St Mary’s Church, Kemp Town, Brighton — gusts, gulls and a modernist window

St Mary’s Brighton looks out on the sea at the end of the street. Today, it is so bright you need to shield your eyes, reflecting the first sun in weeks. It is at the top of a long, sloping arcade of charity shops, craft beer pubs and pastry-scented cafes, outside one of which I see a man sitting, clutching a small dog, staring up the street in dread. Gulls cry, wheeling. 

I barely notice the church as I come up to it, unfortunately obscured on one side by a public toilet, a later Council addition, now bricked up and covered with wheelie bins and posters. Behind towers the Victorian building, the front covered with scaffolding, bright red brick against today’s blue sky. 

The plan was to renovate this side, “to add something new and attractive to make it look appealing,” says Fr Andrew. An entrance foyer, a glass wall to entice people in. But now they are having second thoughts. Given the success of recent restoration works, “we realised, it’s better to restore it to what it was, than add a 21st century carbuncle outside.” They are now considering making it into a community garden. 

Inside, Fr Andrew sits at a table with Gary, the local co-ordinator for vendors of the Big Issue. They hand out five to six hundred a week here, Gary says, charging 25p per issue to the vendors, who sell in several pitches across the city. 

The church is at the centre of a varied neighbourhood. The hall nextdoor serves 50-80 breakfasts to the homeless a day. The church is open all but one day a week, hosting knitting group, English conversation, community drop-in for the elderly whom Brighton College students keep company. They had to change the platform in front of the altar to plywood — a hip-hop dance group paid for the replacement, having damaged the old one. 

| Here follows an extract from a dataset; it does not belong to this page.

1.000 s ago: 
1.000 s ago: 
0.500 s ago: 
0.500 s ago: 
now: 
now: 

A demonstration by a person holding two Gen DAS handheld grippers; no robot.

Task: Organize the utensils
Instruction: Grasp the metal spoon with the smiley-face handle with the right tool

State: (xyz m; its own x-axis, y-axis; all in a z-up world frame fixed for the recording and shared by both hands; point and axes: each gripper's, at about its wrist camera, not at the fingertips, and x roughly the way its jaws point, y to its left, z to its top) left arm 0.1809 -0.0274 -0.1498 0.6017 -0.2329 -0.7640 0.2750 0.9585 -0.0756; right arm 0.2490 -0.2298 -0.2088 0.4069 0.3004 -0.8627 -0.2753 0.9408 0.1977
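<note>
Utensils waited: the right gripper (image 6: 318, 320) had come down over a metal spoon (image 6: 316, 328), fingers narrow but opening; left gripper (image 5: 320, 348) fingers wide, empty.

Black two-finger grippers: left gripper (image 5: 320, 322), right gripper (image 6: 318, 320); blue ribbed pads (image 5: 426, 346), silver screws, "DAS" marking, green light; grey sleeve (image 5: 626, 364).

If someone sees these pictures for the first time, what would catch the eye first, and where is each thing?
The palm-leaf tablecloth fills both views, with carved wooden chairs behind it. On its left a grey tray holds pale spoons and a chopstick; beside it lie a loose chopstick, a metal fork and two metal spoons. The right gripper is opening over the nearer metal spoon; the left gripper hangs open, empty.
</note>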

They get 50-60 for service on a Sunday, and around 20 for evening prayer. “The church was built for about 1000, I’m unsure if that was ever the case,” Fr Andrew says. 

The church, in a seaside position, suffers badly from weather and wind. “We are so near to the sea, and the building being 141 years old — you’re keeping a constant eye on it, really.” It was built in 1878 by William Emerson, on the site of an earlier chapel in the Greek Revival style built in 1825. Emerson was more famous for his buildings in India, including Mumbai’s Crawford Market and the Victoria Memorial Hall in Calcutta. 

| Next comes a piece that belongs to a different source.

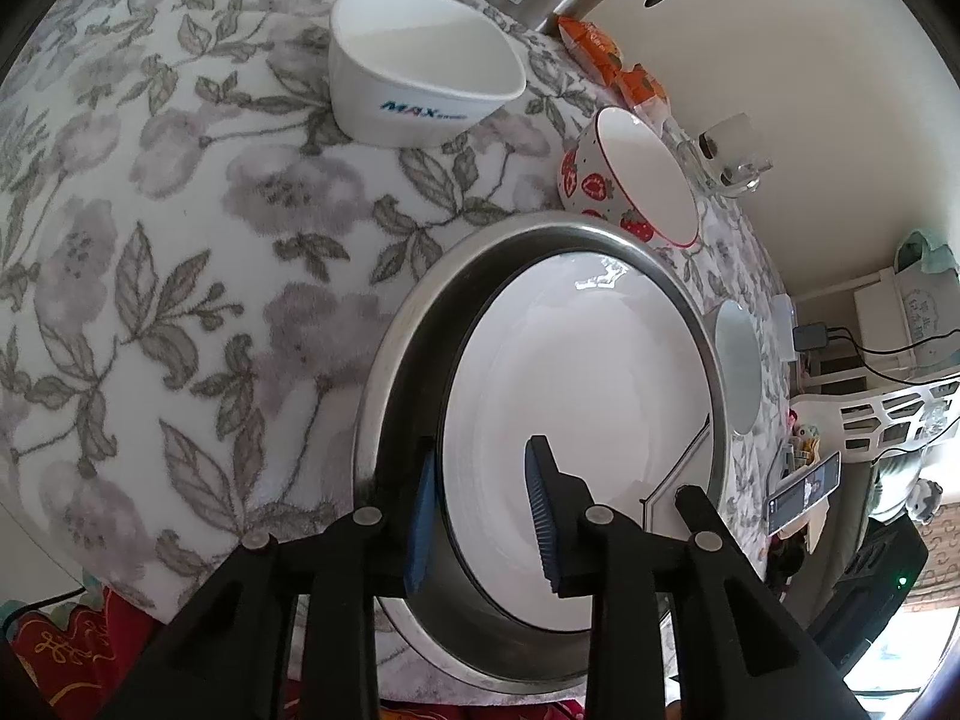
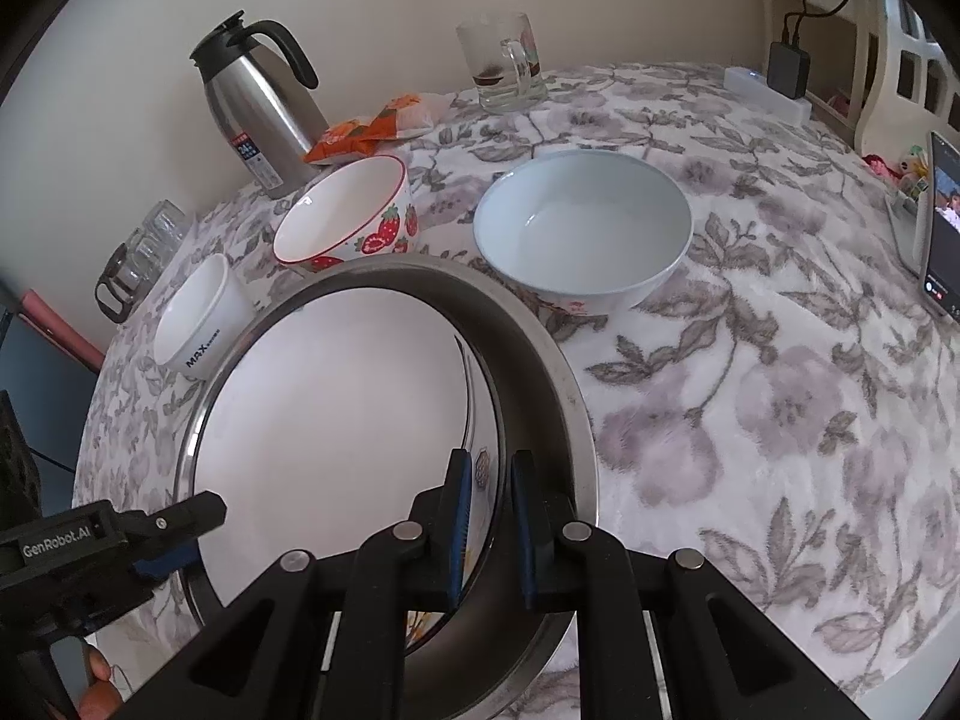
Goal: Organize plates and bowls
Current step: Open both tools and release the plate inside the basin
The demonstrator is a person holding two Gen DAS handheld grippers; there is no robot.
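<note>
Left gripper (image 1: 483,525) parted wide, fingers straddling the white plate's (image 1: 576,420) rim inside the steel basin (image 1: 390,360), right gripper (image 2: 489,531) narrow, pinching the opposite rim, strawberry bowl (image 2: 348,216) and pale bowl (image 2: 582,228) beyond

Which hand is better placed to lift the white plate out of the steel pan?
Probably the right. The right gripper has its jaws drawn close about the white plate rim, though contact is unclear. The left gripper also straddles that rim inside the steel pan, but its jaws stand wide open.
</note>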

The stonework has required extensive restoration; a few months before my visit, an 80mph gust had come up through a vent and pushed out a stone column. 

Many of the windows have been fully taken out and cleaned. In 1987 a storm blew out the whole of the west window. There’s a new window there, now. “They picked up all the fragments, put them back as best they could. It lets a lot of light in.” The pink and blue colours mirror the design of birds and leaves on the adjacent organ pipes. 

The oldest window in the church shows the Tree of Knowledge, by George William Luxford. I am struck by the abstract glass, fragmented in a strikingly modern design. Letters scattered randomly about read ‘O Sapientia’ – ‘O Wisdom’. “I think that’s a hole, there,” Fr Andrew says, pointing to a patch of bright white. 

Fr Andrew points out to me where parishioners have left their mark: the prayer cushions Iris Henley stitched — “I did her funeral two or three years ago.” He takes me into the vestry, shows me all kinds of objects people have gifted or that came along with the church. The dedicated prayer book, well-thumbed in parts, “you can see they were doing the morning prayer a lot — they didn’t do so well at evening,” he chuckles.
The giant locked safe where they keep the parish registers. There is a handwritten note taped to the inside door, instructing how to stow the precious items inside, by a lady who is now dead. “That’s what’s important about maintaining a church,” Fr Andrew says, putting the parish registers back inside. “If you close it, you’ve lost all that history.”

As we meander back around to the back of the church people are sitting at a table with cups of tea, bickering about something. One man comes in with a shopping bag, sits down and starts reading the paper. “That’s John who rings the bells,” Fr Andrew says, “he’s in his nineties.”

When Fr Andrew came to the church, it was endangered. There was even talk of turning the building into office space. “Sheila,” he indicates the lady making us a cup of tea, “was the first person I met. I had bought a flat in Brighton as a bolt hole. A friend of mine was staying and wanted to go to St Barts, another church nearby. I said, shall we go in to that one across the road?”

“I remember the heavy velvet curtain, and Sheila saying to me, ‘how are you dear?’ She was quite savvy, she sussed me out first thing.” Soon, he was the parish priest. “I’ve come and never left,” he laughs. 

As I leave, people are drinking tea and chatting by the tables. Gary engages me in conversation about a photography course he did as part of the Big Issue, he advises me, “I wouldn’t use flash  here if I were you.”

A woman and a man come in. The man beckons Fr Andrew and says, “she wants to speak to a priest.” I give them some privacy as they sit on the stone bench by the font and talk in hushed voices.